**THE PROBLEM:** In this exercise, restate the listing word for word.

**PROVIDED DATA:**
⟨

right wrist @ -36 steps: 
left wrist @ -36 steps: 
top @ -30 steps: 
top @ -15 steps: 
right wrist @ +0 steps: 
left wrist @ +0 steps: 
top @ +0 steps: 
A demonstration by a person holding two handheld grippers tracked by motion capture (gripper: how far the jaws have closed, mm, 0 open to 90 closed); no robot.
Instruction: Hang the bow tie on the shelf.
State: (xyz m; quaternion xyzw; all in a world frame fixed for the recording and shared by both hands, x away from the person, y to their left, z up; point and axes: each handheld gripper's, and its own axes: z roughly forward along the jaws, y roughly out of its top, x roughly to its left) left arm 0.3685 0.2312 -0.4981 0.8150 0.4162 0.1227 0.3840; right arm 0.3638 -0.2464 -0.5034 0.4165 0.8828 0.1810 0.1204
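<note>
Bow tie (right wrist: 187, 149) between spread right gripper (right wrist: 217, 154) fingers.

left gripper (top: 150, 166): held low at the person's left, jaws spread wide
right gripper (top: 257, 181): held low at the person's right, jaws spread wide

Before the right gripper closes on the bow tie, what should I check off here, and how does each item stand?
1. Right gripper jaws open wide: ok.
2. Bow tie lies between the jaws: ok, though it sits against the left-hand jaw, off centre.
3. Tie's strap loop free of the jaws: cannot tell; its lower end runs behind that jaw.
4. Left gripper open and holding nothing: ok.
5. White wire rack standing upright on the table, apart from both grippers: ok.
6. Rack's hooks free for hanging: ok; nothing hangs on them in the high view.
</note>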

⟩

**SOLUTION FOR THIS PROBLEM:**
right wrist @ -36 steps: 
left wrist @ -36 steps: 
top @ -30 steps: 
top @ -15 steps: 
right wrist @ +0 steps: 
left wrist @ +0 steps: 
top @ +0 steps: 
A demonstration by a person holding two handheld grippers tracked by motion capture (gripper: how far the jaws have closed, mm, 0 open to 90 closed); no robot.
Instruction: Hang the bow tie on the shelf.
State: (xyz m; quaternion xyzw; all in a world frame fixed for the recording and shared by both hands, x away from the person, y to their left, z up; point and axes: each handheld gripper's, and its own axes: z roughly forward along the jaws, y roughly out of its top, x roughly to its left) left arm 0.3685 0.2312 -0.4981 0.8150 0.4162 0.1227 0.3840; right arm 0.3638 -0.2464 -0.5034 0.4165 0.8828 0.1810 0.1204
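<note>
Bow tie (right wrist: 187, 149) between spread right gripper (right wrist: 217, 154) fingers.

left gripper (top: 150, 166): held low at the person's left, jaws spread wide
right gripper (top: 257, 181): held low at the person's right, jaws spread wide

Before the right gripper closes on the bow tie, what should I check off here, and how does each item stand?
1. Right gripper jaws open wide: ok.
2. Bow tie lies between the jaws: ok, though it sits against the left-hand jaw, off centre.
3. Tie's strap loop free of the jaws: cannot tell; its lower end runs behind that jaw.
4. Left gripper open and holding nothing: ok.
5. White wire rack standing upright on the table, apart from both grippers: ok.
6. Rack's hooks free for hanging: ok; nothing hangs on them in the high view.
</note>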

This exercise requires nothing more.